By Dave Scott - 2013-07-18
MirageOS is a unikernel or "library operating system" that allows us to build applications which can be compiled to very diverse environments: the same code can be linked to run as a regular Unix app, relinked to run as a FreeBSD kernel module, and even linked into a self-contained kernel which can run on the Xen hypervisor.
Mirage has access to an extensive suite of pure OCaml libraries, covering everything from Xen block and network virtual device drivers, a TCP/IP stack, OpenFlow learning switches and controllers, to SSH and HTTP server implementations.
I normally use Mirage to deploy applications as kernels on top of a XenServer hypervisor. I start by first using the Mirage libraries within a normal Unix userspace application -- where I have access to excellent debugging tools -- and then finally link my app as a high-performance Xen kernel for production.
However Mirage is great for more than simply building Xen kernels. In this post I'll describe how I've been using Mirage to create experimental virtual disk devices for existing Xen VMs (which may themselves be Linux, *BSD, Windows or even Mirage kernels). The Mirage libraries let me easily experiment with different backend file formats and protocols, all while writing only type-safe OCaml code thats runs in userspace in a normal Linux domain 0.
Disk devices under Xen
The protocols used by Xen disk and network devices are designed to permit fast and efficient software implementations, avoiding the inefficiencies inherent in emulating physical hardware in software. The protocols are based on two primitives:
In the disk block protocol, the protocol starts with the client ("frontend" in Xen jargon) sharing a page with the server ("backend"). This single page will contain the request/response metadata, arranged as a circular buffer or "ring". The client ("frontend") can then start sharing pages containing disk blocks with the backend and pushing request structures to the ring, updating shared pointers as it goes. The client will give the server end a kick via an event channel signal and then both ends start running simultaneously. There are no locks in the protocol so updates to the shared metadata must be handled carefully, using write memory barriers to ensure consistency.
Xen disk devices in MirageOS
Like everything else in Mirage, Xen disk devices are implemented as libraries. The ocamlfind library called "xenctrl" provides support for manipulating blocks of raw memory pages, "granting" access to them to other domains and signalling event channels. There are two implementations of "xenctrl": one that invokes Xen "hypercalls" directly and one which uses the Xen userspace library libxc. Both implementations satisfy a common signature, so it's easy to write code which will work in both userspace and kernelspace.

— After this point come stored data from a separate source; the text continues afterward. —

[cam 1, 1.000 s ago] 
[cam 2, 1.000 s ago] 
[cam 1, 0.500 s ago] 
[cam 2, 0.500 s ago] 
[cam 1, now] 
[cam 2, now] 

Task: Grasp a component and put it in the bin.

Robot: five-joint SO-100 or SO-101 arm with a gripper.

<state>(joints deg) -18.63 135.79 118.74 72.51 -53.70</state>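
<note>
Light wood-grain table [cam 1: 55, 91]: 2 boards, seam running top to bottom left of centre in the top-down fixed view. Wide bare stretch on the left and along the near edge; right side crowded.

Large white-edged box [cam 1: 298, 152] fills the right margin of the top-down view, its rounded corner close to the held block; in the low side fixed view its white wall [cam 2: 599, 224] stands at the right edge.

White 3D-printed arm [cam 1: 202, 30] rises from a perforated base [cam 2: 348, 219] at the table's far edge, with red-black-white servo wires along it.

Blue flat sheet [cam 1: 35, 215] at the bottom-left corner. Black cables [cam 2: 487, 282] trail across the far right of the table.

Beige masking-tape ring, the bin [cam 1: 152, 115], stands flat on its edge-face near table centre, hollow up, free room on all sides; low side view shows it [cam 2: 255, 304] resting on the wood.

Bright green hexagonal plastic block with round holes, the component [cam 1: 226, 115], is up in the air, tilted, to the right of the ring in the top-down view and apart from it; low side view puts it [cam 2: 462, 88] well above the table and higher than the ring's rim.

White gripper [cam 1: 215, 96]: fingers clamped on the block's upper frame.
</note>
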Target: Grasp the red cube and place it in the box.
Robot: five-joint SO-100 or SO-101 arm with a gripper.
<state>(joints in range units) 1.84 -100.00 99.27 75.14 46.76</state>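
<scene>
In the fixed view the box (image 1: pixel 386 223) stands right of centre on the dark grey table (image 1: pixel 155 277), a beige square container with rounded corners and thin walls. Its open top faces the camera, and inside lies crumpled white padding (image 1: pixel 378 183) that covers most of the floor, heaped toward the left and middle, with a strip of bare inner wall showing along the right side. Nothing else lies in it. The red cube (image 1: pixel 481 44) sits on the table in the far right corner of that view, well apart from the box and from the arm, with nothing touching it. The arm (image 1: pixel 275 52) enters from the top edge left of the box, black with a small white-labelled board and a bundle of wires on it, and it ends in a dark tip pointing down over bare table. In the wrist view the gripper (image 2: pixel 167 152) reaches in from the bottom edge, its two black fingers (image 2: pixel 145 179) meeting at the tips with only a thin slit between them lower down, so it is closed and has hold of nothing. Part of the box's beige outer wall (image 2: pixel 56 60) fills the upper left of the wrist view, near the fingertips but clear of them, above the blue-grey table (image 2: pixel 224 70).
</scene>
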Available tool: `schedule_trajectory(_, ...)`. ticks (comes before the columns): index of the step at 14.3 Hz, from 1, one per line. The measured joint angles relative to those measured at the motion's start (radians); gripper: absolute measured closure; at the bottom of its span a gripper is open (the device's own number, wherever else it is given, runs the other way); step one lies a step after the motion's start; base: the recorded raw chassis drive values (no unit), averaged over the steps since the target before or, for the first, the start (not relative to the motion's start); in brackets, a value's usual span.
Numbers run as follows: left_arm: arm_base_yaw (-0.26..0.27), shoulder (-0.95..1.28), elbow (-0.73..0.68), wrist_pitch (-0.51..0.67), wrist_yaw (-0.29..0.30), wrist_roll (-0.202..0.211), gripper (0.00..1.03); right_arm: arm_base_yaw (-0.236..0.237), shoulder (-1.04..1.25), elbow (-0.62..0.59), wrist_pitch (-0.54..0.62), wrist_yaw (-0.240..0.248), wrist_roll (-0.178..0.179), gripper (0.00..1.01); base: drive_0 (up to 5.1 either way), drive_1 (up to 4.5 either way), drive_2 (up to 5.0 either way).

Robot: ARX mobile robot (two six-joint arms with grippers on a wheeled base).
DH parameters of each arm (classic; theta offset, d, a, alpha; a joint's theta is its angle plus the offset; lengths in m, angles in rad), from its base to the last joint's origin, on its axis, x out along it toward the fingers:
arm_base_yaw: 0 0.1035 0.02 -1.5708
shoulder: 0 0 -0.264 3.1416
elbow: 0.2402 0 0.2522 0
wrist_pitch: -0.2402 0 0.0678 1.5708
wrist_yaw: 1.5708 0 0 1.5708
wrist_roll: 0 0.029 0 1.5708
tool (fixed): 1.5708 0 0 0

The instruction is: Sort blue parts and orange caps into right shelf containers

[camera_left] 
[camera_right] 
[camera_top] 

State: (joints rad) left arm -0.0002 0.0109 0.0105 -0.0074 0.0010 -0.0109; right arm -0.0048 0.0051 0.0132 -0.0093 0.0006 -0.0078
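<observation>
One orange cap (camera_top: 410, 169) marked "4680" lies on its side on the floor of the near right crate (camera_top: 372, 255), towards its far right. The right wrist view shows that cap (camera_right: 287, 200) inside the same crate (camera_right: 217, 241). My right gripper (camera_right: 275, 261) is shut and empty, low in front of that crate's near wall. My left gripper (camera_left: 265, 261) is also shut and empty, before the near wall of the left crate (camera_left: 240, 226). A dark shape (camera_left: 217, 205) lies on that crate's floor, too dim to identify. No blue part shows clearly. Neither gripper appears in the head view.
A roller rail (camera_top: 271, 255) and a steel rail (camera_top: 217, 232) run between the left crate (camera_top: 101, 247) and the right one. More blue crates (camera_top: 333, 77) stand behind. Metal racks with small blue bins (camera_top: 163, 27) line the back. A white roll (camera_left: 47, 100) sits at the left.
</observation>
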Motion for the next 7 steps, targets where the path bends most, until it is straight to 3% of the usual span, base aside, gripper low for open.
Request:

The ocamlfind library shared-memory-ring provides functions to create and manipulate request/response rings in shared memory as used by the disk and network protocols. This library is a mix of 99.9% OCaml and 0.1% asm, where the asm is only needed to invoke memory barrier operations to ensure that metadata writes issued by one CPU core appear in the same order when viewed from another CPU core.
Finally the ocamlfind library xenblock provides functions to hotplug and hotunplug disk devices, together with an implementation of the disk block protocol itself.
Making custom virtual disk servers with MirageOS
Let's experiment with making our own virtual disk server based on the Mirage example program, xen-disk.
First, install Xen, OCaml and OPAM. Second initialise your system:
opam init
eval `opam config env`
At the time of writing, not all the libraries were released as upstream OPAM packages, so it was necessary to add some extra repositories. This should not be necessary after the Mirage developer preview at OSCON 2013.
opam remote add mirage-dev https://github.com/mirage/opam-repo-dev
opam remote add xapi-dev https://github.com/xapi-project/opam-repo-dev
Install the unmodified xen-disk
package, this will ensure all the build
dependencies are installed:
opam install xen-disk
When this completes it will have installed a command-line tool called
xen-disk
. If you start a VM using your Xen toolstack of choice
("xl create ..." or "xe vm-install ..." or "virsh create ...") then you
should be able to run:
xen-disk connect <vmname>
which will hotplug a fresh block device into the VM "<vmname>
" using the
"discard" backend, which returns "success" to all read and write requests,
but actually throws all data away. Obviously this backend should only be
used for basic testing!
Assuming that worked ok, clone and build the source for xen-disk
yourself:
git clone https://github.com/mirage/xen-disk
cd xen-disk
make
Making a custom virtual disk implementation
The xen-disk
program has a set of simple built-in virtual disk implementations.
Each one satisifies a simple signature, contained in
src/storage.mli:
type configuration = {
filename: string; (** path where the data will be stored *)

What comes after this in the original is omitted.